Initial registration date is when the trial was registered.

It corresponds to when the registration was submitted to the Registry to be reviewed for publication.

First published
April 13, 2016, 10:32 AM EDT

First published corresponds to when the trial was first made public on the Registry after being reviewed.

Locations

Region

Primary Investigator

Affiliation
MDRC

Other Primary Investigator(s)

PI Affiliation
MDRC

Additional Trial Information

Status
Completed
Start date
2010-10-01
End date
2015-09-30
Secondary IDs
Abstract
Improving the reading performance of at-risk elementary students is one of the greatest challenges confronting American education. Success for All (SFA), a program aimed at ensuring that every child learns to read well in the elementary grades, is one of the best-known school reform models. SFA emphasizes phonics instruction for beginning readers and comprehension for all students. It incorporates cross-grade ability grouping for reading, highly structured lessons that make extensive use of cooperative leaning, frequent assessments of students’ progress, tutoring, staff teams to solve problems that go beyond academics, professional development for teachers, and a program facilitator at each school. On the basis of the program's strong record of success, the Success for All Foundation (SFAF) received a scale-up grant through the U.S. Department of Education’s Investing in Innovation (i3) initiative to expand the intervention to hundreds of additional schools.

MDRC conducted an independent evaluation of the scale-up initiative, using a cluster random assignment design in which 37 schools in five school districts that participated in the scale-up effort were assigned at random to a program group (19 schools), which put in place the intervention, or to a control group (18 schools).which implemented "business as usual" reading instruction. This design supports causal impact findings for the average school assigned to SFA.
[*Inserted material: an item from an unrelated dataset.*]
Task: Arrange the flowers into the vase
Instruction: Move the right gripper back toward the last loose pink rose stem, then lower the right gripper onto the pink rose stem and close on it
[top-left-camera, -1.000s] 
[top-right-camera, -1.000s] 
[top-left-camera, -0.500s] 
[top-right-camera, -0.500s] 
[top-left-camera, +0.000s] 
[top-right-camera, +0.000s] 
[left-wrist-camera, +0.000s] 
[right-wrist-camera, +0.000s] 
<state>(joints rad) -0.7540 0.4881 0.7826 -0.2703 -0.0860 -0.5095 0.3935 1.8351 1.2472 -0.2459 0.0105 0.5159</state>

MDRC collected and analyzed data from a variety of sources — teacher logs, principal and teacher surveys, and rating sheets completed by the coaches — to examine the implementation experiences of the schools participating in the study. The evaluation indicates that while SFA was implemented with adequate fidelity at the large majority of schools that adopted it, resource constraints prevented some schools from putting in place some key components, including the program's computerized tutoring for students needing assistance beyond the classroom. The evaluation also compared instruction and other characteristics of program and control schools. Program schools were unique in placing students in cross-grade ability groups for reading, and teachers in program group schools used cooperative learning as an instructional method more frequently than their counterparts in control schools. The two groups of schools did not differ greatly along other dimensions that were measured.

The impact evaluation focuses on a primary analysis sample of students who enrolled in kindergarten in the study schools and remained in these schools over three years, through second grade. The confirmatory analysis found that in Year 3, SFA produced a positive and statistically significant impact on one measure of phonics knowledge; the impact on a second phonics measure was positive, but not statistically significant. In Year 3, students in SFA schools did not outperform their control-school counterparts on measures of fluency or comprehension.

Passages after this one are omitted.